(Data entries)
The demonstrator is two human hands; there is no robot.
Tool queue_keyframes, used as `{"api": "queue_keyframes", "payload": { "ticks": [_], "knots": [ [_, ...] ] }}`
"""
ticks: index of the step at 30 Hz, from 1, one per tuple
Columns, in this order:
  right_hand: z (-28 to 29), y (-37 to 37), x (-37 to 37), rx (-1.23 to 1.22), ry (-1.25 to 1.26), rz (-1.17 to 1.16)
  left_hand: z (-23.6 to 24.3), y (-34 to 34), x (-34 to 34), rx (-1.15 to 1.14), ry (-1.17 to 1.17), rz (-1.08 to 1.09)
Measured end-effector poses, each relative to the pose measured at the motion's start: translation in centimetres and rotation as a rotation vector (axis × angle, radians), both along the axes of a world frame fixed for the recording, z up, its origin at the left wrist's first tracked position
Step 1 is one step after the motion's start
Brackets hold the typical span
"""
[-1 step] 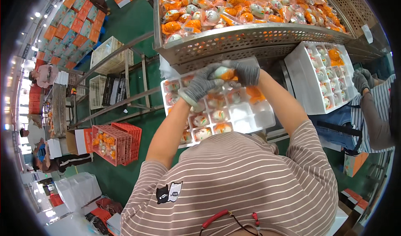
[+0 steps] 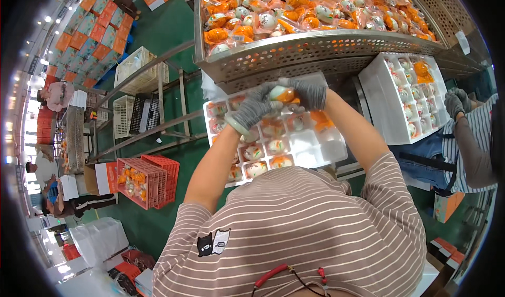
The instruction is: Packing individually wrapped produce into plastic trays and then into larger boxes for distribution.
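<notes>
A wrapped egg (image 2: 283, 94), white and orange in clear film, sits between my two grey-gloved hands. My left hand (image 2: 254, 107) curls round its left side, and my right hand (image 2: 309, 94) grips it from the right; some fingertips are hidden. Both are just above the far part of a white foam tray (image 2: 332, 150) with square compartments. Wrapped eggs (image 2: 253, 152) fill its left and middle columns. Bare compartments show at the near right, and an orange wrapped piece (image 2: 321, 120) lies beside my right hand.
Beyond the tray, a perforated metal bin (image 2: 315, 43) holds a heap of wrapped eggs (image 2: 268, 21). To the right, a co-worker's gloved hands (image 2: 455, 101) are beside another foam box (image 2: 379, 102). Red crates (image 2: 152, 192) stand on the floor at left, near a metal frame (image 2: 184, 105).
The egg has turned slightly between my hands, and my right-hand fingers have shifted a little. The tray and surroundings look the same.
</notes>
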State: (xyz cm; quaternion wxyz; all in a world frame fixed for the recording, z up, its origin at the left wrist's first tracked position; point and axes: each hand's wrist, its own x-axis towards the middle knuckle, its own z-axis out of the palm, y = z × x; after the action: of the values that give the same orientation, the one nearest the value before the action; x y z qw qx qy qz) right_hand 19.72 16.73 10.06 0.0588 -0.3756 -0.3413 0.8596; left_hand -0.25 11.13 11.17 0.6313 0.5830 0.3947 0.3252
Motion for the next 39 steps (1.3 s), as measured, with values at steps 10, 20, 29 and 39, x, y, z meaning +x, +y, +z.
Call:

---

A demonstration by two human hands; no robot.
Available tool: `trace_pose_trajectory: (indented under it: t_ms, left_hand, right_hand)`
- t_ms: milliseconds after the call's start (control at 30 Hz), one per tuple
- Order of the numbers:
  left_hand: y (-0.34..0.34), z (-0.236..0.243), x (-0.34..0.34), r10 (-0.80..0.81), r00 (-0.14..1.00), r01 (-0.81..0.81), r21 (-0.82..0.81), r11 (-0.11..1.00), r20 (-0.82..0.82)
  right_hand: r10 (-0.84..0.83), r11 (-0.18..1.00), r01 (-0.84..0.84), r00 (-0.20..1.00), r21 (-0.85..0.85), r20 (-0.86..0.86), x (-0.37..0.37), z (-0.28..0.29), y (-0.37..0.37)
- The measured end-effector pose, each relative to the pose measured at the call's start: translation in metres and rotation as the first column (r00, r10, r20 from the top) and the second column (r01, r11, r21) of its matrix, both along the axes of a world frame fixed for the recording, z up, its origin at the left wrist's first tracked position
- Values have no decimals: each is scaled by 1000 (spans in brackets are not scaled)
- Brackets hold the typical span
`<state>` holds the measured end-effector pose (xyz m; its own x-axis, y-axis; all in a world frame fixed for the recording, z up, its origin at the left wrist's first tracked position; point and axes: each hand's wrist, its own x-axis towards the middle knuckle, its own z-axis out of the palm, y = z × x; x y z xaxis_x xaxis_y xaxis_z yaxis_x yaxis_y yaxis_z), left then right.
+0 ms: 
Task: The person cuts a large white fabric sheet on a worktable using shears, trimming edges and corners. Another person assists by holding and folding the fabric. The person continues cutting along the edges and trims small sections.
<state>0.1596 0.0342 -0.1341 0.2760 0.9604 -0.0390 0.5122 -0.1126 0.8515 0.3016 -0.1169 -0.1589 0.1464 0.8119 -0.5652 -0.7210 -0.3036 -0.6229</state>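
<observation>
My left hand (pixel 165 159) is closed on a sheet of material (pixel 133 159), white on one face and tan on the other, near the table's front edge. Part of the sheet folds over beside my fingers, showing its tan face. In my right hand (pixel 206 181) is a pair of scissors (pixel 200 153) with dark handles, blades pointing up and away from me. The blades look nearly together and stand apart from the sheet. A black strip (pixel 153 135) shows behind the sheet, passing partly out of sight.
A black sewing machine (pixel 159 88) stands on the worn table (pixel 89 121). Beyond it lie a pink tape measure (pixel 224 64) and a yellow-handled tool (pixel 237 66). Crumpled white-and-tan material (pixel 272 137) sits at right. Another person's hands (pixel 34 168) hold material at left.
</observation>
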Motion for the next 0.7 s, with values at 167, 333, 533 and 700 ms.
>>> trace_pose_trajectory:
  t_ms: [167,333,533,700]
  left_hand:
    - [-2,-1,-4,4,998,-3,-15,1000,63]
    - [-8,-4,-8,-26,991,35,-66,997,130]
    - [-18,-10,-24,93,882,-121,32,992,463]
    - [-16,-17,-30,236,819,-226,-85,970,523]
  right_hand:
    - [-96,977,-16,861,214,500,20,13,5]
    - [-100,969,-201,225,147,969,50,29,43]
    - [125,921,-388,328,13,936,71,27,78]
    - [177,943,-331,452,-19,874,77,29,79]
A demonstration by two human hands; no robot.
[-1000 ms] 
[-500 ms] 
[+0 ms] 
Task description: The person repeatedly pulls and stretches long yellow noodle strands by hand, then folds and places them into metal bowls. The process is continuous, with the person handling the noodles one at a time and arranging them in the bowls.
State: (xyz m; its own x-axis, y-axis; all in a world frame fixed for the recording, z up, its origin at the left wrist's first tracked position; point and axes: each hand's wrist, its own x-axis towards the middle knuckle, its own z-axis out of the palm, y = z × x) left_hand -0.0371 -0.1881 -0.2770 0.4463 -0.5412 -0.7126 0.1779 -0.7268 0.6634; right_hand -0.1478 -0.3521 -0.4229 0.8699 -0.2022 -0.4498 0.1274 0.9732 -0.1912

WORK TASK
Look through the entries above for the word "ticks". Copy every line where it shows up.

EXERCISE RESULT
Tool queue_keyframes, used as `{"api": "queue_keyframes", "payload": { "ticks": [_], "knots": [ [_, ...] ] }}`
ticks: index of the step at 30 Hz, from 1, one per tuple

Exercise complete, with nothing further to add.